O ministro não sabe de nada, ou faz que não sabe? É um ignorante ou um cínico? Não tenho a menor idéia, mas um homem que, para impor sua concepção totalitária, despreza a esse ponto as evidências mais gritantes, não é decerto um “moderado” nem um Conselheiro Acácio: é um sectário perigoso, um fanático cego, um militante intoxicado de ideologia, que, em nome das ambições do seu partido, se permite pisotear sem o menor escrúpulo de consciência os deveres da honestidade intelectual que, pelo cargo que ocupa, lhe incumbiria representar em grau eminente.
Nunca, ao longo da história do Brasil, uma concepção tão policial e ditatorial da universidade foi defendida de maneira tão explícita.
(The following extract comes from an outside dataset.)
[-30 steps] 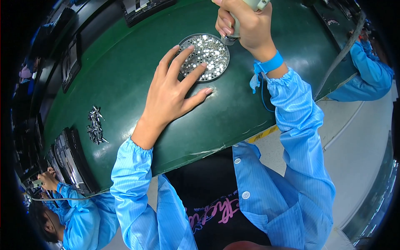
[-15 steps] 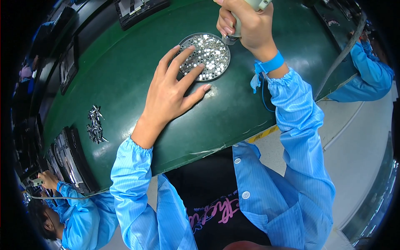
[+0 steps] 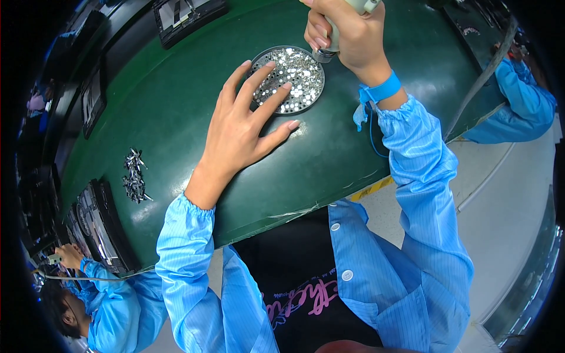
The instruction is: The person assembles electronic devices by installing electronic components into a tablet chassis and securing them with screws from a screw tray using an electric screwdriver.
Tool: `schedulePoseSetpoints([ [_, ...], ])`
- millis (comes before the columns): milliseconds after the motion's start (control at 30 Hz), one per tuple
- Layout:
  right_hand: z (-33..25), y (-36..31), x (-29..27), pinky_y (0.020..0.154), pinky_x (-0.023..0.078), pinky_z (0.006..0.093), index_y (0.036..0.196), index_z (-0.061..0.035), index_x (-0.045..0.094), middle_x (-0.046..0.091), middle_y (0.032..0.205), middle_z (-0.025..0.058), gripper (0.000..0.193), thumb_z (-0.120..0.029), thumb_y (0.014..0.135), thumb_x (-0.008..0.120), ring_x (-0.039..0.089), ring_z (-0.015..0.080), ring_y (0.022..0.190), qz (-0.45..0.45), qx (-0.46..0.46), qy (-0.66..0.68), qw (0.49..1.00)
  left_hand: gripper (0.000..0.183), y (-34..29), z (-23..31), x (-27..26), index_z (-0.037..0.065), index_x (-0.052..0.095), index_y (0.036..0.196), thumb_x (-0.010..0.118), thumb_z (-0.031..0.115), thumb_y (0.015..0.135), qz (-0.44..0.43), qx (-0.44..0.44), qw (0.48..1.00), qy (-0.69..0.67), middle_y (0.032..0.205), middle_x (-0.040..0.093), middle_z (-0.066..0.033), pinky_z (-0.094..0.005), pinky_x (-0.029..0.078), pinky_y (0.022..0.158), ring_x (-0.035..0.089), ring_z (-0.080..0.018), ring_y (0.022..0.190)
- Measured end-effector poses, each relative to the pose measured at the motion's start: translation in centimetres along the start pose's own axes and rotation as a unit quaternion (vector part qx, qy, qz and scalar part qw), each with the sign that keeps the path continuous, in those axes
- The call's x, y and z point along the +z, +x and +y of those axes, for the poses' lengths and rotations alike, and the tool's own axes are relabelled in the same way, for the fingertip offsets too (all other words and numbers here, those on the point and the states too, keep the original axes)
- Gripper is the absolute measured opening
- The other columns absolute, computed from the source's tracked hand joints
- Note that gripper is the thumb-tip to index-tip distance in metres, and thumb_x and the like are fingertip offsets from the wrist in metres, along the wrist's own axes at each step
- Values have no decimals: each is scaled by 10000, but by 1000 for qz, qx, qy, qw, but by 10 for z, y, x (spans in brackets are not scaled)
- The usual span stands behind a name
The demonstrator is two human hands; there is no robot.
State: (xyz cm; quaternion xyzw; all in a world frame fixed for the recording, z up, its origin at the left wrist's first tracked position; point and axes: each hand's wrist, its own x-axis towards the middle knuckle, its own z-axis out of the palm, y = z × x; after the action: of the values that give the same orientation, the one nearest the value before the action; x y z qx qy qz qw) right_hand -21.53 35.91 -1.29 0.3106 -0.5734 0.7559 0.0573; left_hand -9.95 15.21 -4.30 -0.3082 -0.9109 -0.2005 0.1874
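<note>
The blue smock (image 3: 368,259), apparently pinstriped, has gathered cuffs (image 3: 197,207).

Left fingers (image 3: 271,102) spread over round tray (image 3: 323,86); right fingers (image 3: 320,21) grip pale tool (image 3: 334,41).

Up top, the picture's edge chops off the pale tool (image 3: 334,41) in my right hand (image 3: 360,41); my left hand (image 3: 235,123) hides part of the round dish (image 3: 321,94), its silver bits (image 3: 301,72) too tiny to identify; beyond, a black frame (image 3: 189,23) gets clipped.
</note>
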Motion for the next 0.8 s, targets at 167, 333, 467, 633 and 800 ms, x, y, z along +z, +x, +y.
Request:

Nunca uma doutrina educacional tão abjeta e hedionda foi advogada em voz alta por uma autoridade federal. Até o público que a aplaudiu de perto, aliás, foi apropriado para a ocasião: pois ladeavam o sr. Buarque, na oportunidade, o ministro da Educação de Cuba, país onde a redução da universidade à condição de arma de guerra ideológica já não é um ideal e sim um fato, e o do Sudão, tirania escravagista e genocida empenhada na sistemática matança de cristãos. O discurso do sr. Buarque não podia ter tido platéia mais apropriada.